I do agree that some businessmen (that is most of them) are not particularly honest and that lawyers need to twist the truth in order to get some of their guilty clients off the hook. We also know by now that the conduct of the military - irrespective whether it is made up by a bunch of terrorists or West Point graduates - is anything but honorable. What still needs to be badly deflated is the faith people have in government - in particular the faith of investors in the accuracy of the statistics published by the government agencies needs to be badly shaken. In fact, I am a believer that governments from China to the US will endlessly twist statistics around to suit their political agenda and worst of all, the public then buys them.

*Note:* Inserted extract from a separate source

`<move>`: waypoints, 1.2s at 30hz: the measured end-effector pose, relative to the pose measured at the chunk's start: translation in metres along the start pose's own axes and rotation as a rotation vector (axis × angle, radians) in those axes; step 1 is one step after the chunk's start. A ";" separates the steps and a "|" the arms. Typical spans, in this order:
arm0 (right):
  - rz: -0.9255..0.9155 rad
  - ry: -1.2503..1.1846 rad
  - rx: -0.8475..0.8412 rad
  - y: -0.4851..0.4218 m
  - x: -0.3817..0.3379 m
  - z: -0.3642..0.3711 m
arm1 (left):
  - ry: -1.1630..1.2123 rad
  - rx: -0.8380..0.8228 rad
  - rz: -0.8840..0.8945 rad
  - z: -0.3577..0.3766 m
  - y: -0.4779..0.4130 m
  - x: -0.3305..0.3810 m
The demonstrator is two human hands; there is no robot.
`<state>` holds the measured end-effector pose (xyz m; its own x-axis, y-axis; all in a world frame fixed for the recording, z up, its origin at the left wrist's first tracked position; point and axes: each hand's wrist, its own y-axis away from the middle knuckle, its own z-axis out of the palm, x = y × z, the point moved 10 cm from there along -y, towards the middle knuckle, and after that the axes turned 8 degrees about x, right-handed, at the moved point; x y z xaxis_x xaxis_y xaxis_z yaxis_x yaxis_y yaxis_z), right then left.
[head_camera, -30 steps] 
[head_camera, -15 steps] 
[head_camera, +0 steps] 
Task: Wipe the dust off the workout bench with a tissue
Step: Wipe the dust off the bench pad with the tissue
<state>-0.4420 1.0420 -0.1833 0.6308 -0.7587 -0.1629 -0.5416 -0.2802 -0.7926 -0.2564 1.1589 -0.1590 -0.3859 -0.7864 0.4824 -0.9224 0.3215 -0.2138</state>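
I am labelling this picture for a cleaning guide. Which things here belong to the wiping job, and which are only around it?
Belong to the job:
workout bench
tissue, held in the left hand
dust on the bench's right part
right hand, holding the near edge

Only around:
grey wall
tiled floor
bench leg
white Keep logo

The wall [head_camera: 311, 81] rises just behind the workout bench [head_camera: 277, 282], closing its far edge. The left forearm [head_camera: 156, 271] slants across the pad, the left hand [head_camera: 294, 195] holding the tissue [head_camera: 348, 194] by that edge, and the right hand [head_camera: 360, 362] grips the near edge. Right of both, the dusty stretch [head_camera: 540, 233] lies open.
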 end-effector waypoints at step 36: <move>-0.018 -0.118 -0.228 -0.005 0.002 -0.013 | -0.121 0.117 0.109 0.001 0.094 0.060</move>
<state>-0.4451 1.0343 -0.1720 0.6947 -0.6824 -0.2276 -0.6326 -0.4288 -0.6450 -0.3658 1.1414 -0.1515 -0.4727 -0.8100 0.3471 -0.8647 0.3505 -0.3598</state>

I have a friend in the US, Bill King (billking@ramkingsec.com), who is an accomplished statistician and publishes a remarkable daily commentary for institutional investors on US the economy and the capital market. Bill King, with whom I recently had the pleasure to dine in Chicago, does not take figures published by the US government at face value, but analyses the details of the economic indicators in great details. As an example he took, in early July, a closer look at the June employment figures, which showed that in June 146,000 non farm payroll had been created by the US economy. The first point he noted was that by itself the 146,000 job creation was a disappointment since 200,000 jobs had been expected. In addition, this was the third consecutive disappointing non-farm payroll number. According to King, the Bureau of Labor Statistics (BLS), "Net Business Birth/Death Model" created 184,000 FICTIONAL jobs (pls see tables at the end of this report). These are fictional jobs jobs, which no one counts but are assumed by the BLS to have been created by small businesses (this practice of the BLS creating fictional jobs was introduced in 1996 under the assumption that employees who were laid off by large companies would start their own businesses and would go unnoticed by the BLS). Also, what hardly anyone talked about was that, in June alone, the manufacturing sector lost 24,000 jobs, which was the fourth consecutive month of manufacturing job losses.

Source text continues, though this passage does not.